TWENTY-THREE
CHAPTER
The house was a mess. The drywall had been taken down in some places, my kitchen floor was pulled up, and plastic sheets hung like curtains to keep the dust from flying.
I wanted to do as much of the work as I could, thinking the more I made this place a real home, the more settled I’d finally feel. But holy shit, it was a much bigger job then those HGTV shows make it look.
Thankfully, Yvonne was handy with a sledgehammer and let me pay her in beignets I bought from her favorite bakery. Today she was helping me demolish the old kitchen cabinets. They’d been painted and repainted so many times, the doors stuck together.
“What’s with the mopey face, baby,” she said, peering at me from behind her safety goggles. “You seem a little down.”
“Do I?” I yanked at a cabinet door that hung on one hinge. “Just nervous, I guess. I have a date on Friday.”
“With Teddy?”
“What?” My head shot up, and I frowned. “No, not Teddy. He’s back in Vegas. The date is with a friend of Phoebe’s.”
“Oh.”
“Oh, what?”
“Nothing.” Yvonne whacked the sledgehammer into the lower cabinet like a pro golfer, splintering wood and cracking it off the wall.
I don’t know why I felt the need to explain myself, but the words poured out anyway. “Teddy’s only a friend. He’s my best friend.”
Yvonne pursed her lips and peered down at me over her goggles.
I laughed and slung my arm around her. “I mean best friend from my old life. You’re my BFF from my new life.”
“That's better.” She took aim at another cabinet. “And does your other best friend also go out on dates?”
“He says he’s not seeing anyone serious, but I’m sure he must go out. You’ve seen him, right?”
“I have. He’s sex on a stick.”
I nearly lost my balance, and a flush of heat swept over my face. “Yvonne!”
“Isn’t he?”
“He’s…handsome.”
Yvonne snorted. “My grandfather was ‘handsome.’ My grandmother too, come to think of it.”
“I admit, he’s sexy,” I said. “He probably has many manly urges to satisfy and many women to help him.”
“There it is again.”
“What?”
“That sad look on your face is back.”
“What? Stop. It’s…probably jealousy. I have urges too, you know. I haven’t had sex in forever.
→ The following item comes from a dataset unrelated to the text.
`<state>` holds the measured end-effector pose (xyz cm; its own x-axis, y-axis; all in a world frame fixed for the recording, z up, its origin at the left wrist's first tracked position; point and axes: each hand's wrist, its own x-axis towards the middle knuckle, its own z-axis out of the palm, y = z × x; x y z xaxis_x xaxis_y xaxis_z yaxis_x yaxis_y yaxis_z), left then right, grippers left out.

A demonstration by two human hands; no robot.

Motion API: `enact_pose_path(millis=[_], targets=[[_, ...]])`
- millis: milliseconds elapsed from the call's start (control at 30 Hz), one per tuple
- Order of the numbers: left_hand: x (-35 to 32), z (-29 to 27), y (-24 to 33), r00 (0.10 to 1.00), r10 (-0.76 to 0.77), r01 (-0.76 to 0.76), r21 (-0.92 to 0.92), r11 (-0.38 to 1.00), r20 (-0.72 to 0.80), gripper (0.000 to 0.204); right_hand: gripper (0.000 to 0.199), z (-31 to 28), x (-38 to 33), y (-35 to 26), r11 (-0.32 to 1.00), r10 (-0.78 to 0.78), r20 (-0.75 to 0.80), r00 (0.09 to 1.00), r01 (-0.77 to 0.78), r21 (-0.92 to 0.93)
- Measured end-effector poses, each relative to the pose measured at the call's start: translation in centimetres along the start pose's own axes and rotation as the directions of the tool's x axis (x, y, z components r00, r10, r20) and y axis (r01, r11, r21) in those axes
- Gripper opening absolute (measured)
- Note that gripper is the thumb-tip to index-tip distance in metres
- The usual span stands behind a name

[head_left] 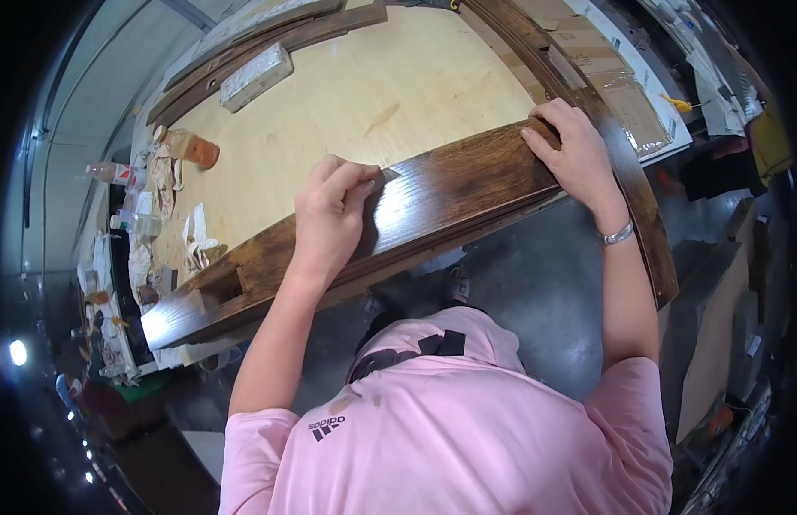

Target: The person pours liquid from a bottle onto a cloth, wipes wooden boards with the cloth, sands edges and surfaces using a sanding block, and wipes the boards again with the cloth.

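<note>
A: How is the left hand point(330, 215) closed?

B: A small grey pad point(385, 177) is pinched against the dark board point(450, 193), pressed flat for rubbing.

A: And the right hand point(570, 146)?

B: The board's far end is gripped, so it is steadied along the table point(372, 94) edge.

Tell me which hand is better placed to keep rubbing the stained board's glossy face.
Left, probably. The left hand already presses a small pad onto the dark stained board mid-face. The right hand grips the board's far end, apparently steadying it on the plywood table.
</note>
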<state>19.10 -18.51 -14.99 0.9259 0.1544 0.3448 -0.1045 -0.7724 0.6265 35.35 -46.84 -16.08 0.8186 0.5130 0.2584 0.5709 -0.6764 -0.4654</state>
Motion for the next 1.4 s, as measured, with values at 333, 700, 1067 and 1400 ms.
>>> enact_pose_path(millis=[333, 700, 1067, 1400], targets=[[-0.4, 0.0, 1.0, 0.997, -0.056, 0.060, 0.063, 0.996, -0.059, 0.013, 0.031, 0.4, 0.1, -0.1, 0.995, -0.051, -0.088, 0.995, 0.059, 0.085], [3.4, 5.3, 4.9, 0.993, 0.099, -0.099, -0.004, 0.995, 0.056, 0.014, 0.060, -0.2, -1.4, 3.2, 0.402, 0.077, 0.093, 0.993, -0.116, 0.908], [5.4, 10.1, 8.1, 0.951, 0.297, -0.294, -0.044, 0.955, 0.086, 0.011, 0.049, 2.3, -2.1, 1.6, 0.459, 0.167, -0.052, 0.985, -0.031, 0.888], [4.5, 9.5, 8.8, 0.903, 0.396, -0.384, -0.098, 0.918, 0.167, 0.013, 0.039, 3.6, -1.8, 1.7, 0.470, 0.268, -0.180, 0.947, 0.034, 0.882]])
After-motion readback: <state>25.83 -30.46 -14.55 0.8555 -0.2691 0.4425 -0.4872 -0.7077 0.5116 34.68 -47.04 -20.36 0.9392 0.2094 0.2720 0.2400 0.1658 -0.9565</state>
But I’m not sure this date with Matt is a good idea.”
“Why not?”
“A date with an unknown guy makes me feel like everything I had with Jonah was…disposable. As if all I have to do is wait until enough time goes by and boom. I’m back in the saddle.”
“What more is there?” Yvonne asked.
“I don’t know,” I said. “But I feel like… I can’t follow up being with Jonah by doing something as superficial as dating.
Trying out different guys to see if they fit.
Kissing them, maybe even sleeping with them, only to break up a week later because it turns out he’s still not over his ex, or he’s not into ‘getting serious,’ or he hates dogs. ”
Yvonne quirked her brow. “Hates dogs?”
“You know what I mean,” I said. “All the bullshit that comes with dating. I can’t do it.
Not after Jonah. What we had was beyond special.
What comes next needs to be special too.
Going on one date already feels like a betrayal.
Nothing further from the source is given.